Thermoplastic rubber blends are prepared by mixing together a powdered synthetic thermoplastic polymer and a rubber latex, coagulating the resulting mixture, and heating the coagulated material at a temperature sufficient to cause formation of a fused homogeneous blend of the synthetic thermoplastic polymer and the rubber. This blend may be pelletised and molded, for example by injection molding, into automobile parts such as car bumpers.

Description

SPECIFICATION Thermoplastic rubber production This invention relates to a process of the production of thermoplastic rubbers.
Conventionally, thermoplastic natural rubber is produced from natural rubber (NR) in the form of ribbed smoked sheets or block natural rubbers. The rubber is blended with granules of a synthetic thermoplastic polymer (TP) such as polypropylene (PP) or high density polyethylene (HDPE). Typically, this is carried out in an internal mixer or in a continuous type of mixer which uses pelletised or powdered rubber. Both these processes are expensive.
When an internal mixer is used the natural rubber has to be premasticated. Granules of, for example, polypropylene are added and the operation must be conducted at a high temperature, generally approximately, 1700C, in order to fuse the polypropylene and the rubber. The resultant blend is then extruded either as a strand which can be chopped into small particles or as a sheet which can then be passed through a granulator.
in the second process the natural rubber either has to be granulated in the initial stage or purchesed in the form of a powder. This powdered rubber or the granules are then blended with, for example, polypropylene granules and are continually mixed in a mixer/extruder such as the Farrel Bridge MVX or Werner Pfleiderer EVK. Again, use of a high temperature is required to fuse the polypropylene and the rubber.

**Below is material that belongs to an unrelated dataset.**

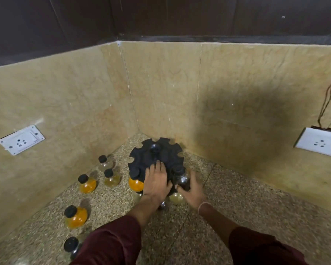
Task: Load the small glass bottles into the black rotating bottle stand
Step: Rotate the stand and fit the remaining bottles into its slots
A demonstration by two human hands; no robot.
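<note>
While the left hand (156,181) lies flat, fingers straight, atop the stand (140,159), the right hand (193,192) grips a dark bottle (182,181) at its rim.

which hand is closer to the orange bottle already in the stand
Left. The left hand rests flat on the stand just right of the orange bottle; the right hand is farther right, gripping a dark bottle at the stand's front-right edge.

Single head view, wide-angle, facing forward-down into countertop (237,188) corner, close.
</note>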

The resultant blend is extruded. The cost of granulating the natural rubber initially or of producing the powdered natural rubber is additional to the overall cost of producing the thermoplastic natural rubber.
The two prior art processes suffer from several disadvantages. A very strict temperature watch must be maintained throughout each. Over-heating must be avoided to prevent oxidation of the rubber yet a high temperature is required to ensure that the polypropylene and the rubber gel together satisfactorily. Typically the rubber and the polypropylene are blended together in proportions of 20:80 by weight NR:TP and it is impossible to guarantee consistently good dispersion of the polypropylene in the rubber.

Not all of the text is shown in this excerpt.